La réponse courte est non mais le créancier a tout intérêt à motiver son refus. 

 

1. Le délai de paiement est une faculté, pas un droit

Il résulte de l’article 1343-5 du code civil qui encadre le délai de grâce que : 

  • le juge peut accorder un délai,

  • mais n’y est jamais obligé,

  • le délai de paiement constitue une mesure de faveur, et non un droit acquis.

2. Le juge peut refuser un délai de paiement, même si le débiteur est en difficulté

Pour statuer, le juge doit procéder à une mise en balance entre :

  • la situation du débiteur,

  • et les besoins légitimes du créancier.

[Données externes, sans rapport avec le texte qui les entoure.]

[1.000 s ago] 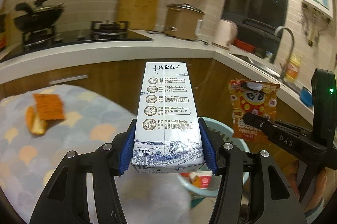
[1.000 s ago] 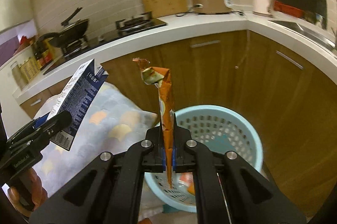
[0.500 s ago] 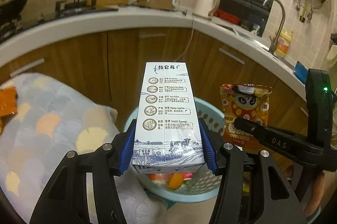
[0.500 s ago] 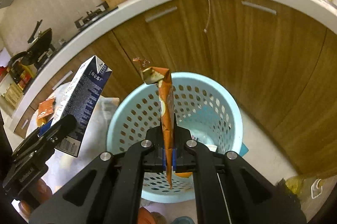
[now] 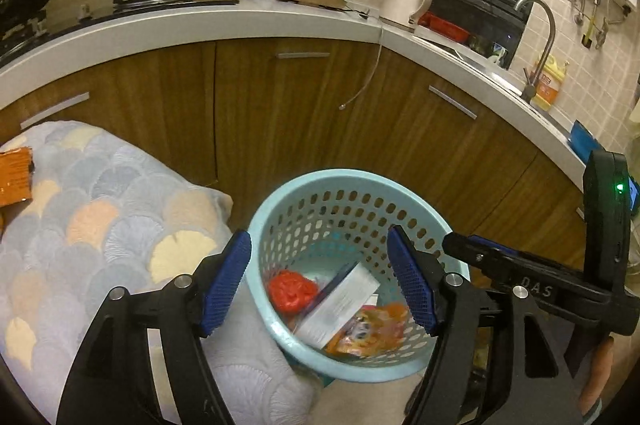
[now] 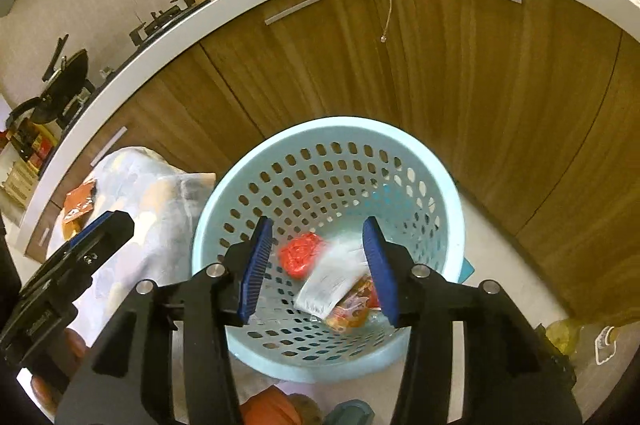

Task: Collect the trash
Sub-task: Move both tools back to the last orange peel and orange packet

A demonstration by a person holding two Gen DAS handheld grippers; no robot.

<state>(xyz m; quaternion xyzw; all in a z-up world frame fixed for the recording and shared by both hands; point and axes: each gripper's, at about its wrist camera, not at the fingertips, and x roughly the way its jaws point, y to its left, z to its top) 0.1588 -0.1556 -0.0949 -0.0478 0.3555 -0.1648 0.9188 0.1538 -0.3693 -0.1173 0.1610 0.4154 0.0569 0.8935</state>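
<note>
In the light blue basket (image 5: 280, 209) we see the milk carton (image 5: 340, 305) and the orange snack bag (image 5: 368, 333) lying beside a red wad (image 5: 291, 289). Both tools, left tool (image 5: 320, 281) and right tool (image 6: 316, 261), have just been opening; their jaws stand apart with nothing between. At 9 o'clock lies a patterned cloth (image 5: 100, 209); wooden cabinets (image 5: 280, 113) stand at 12. "DAS" is readable on the right tool.

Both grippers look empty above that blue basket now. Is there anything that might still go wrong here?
Perhaps. The left gripper and right gripper, jaws just opened and empty, hang close together over the basket; they might knock each other or tip its rim. An orange wrapper still lies on the patterned cloth, so it might be overlooked.
</note>
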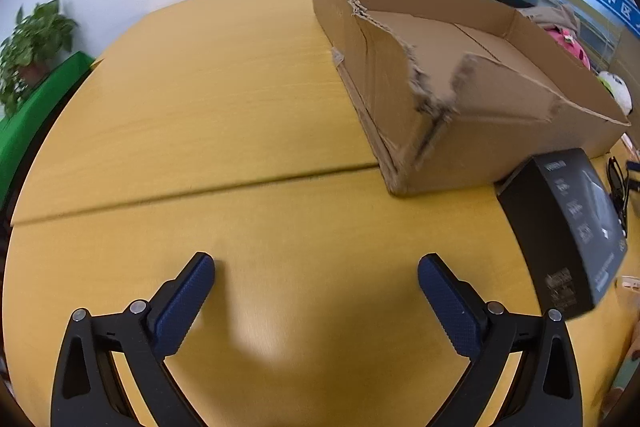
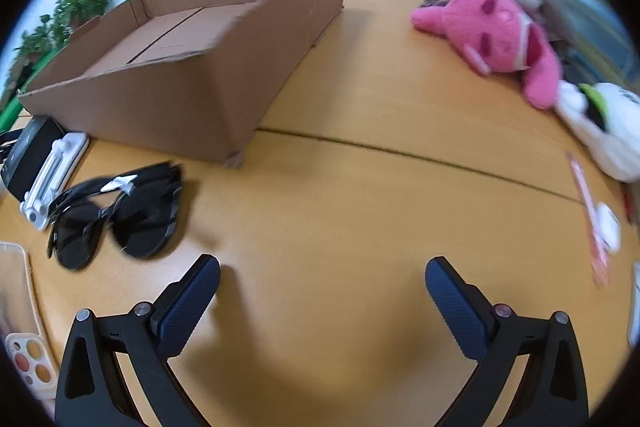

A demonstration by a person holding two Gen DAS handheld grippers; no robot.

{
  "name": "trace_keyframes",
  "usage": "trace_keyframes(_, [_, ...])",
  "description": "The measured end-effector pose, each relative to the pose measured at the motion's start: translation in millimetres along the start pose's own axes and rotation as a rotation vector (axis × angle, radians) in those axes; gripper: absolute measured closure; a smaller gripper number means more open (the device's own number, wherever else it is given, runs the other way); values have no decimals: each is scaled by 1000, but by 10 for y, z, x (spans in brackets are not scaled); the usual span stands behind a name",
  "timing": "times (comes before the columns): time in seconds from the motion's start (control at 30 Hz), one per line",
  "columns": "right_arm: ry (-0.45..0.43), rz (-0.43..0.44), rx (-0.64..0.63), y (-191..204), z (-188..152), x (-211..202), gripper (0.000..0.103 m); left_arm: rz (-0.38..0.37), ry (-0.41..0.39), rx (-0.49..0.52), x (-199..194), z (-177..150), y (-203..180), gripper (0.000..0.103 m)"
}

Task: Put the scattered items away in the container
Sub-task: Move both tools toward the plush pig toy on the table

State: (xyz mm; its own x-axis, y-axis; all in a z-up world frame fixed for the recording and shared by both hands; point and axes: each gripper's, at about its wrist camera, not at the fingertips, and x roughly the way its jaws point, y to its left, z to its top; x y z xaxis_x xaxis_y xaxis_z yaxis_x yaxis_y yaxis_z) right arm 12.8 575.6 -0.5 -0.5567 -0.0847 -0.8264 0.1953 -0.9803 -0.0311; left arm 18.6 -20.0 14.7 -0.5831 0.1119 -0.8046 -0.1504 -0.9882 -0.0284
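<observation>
Right wrist view: cardboard box (image 2: 168, 95) empty on surface (image 2: 360, 195); sunglasses (image 2: 116, 215) just before it, awaiting pickup; right tongs (image 2: 322, 287) and left tongs (image 1: 316, 283) both released, grasping nothing.

the yellow wooden table (image 2: 360, 211) under me is carrying the cardboard box (image 2: 192, 107), sunglasses (image 2: 116, 215), a black carton (image 1: 568, 227), a white stand (image 2: 52, 179), a pink plush (image 2: 492, 27) and a white plush (image 2: 604, 127).
</observation>
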Motion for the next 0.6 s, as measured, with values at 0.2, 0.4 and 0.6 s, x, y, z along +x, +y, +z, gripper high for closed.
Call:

Ainsi, le juge peut parfaitement refuser un délai :

  • si la dette est ancienne,

  • si aucun paiement n’a été effectué,

  • si la demande n’est pas étayée par des justificatifs,

  • ou si les intérêts du créancier commandent une exécution immédiate.

 

3. L’intérêt de rapporter la mauvaise foi du débiteur ou un délai déjà passé

La Cour d’appel de Paris, dans un arrêt récent (Cour d’appel de Paris, 13 septembre 2023, n° 22/02148), rappelle avec force le caractère non automatique du délai de grâce dans deux cas :

  • le débiteur de mauvaise foi (par ex., le débiteur qui ne justifie pas concrètement de ses difficultés ou qui ne présente aucun plan de paiement crédible et chiffré) ;

  • l’existence d’un délai de paiement déjà « consommé » pratique.

Le juge peut en effet considérer que le débiteur, durant la procédure et le délai qui a précédé, a déjà, de fait, bénéficié d’un délai de paiement.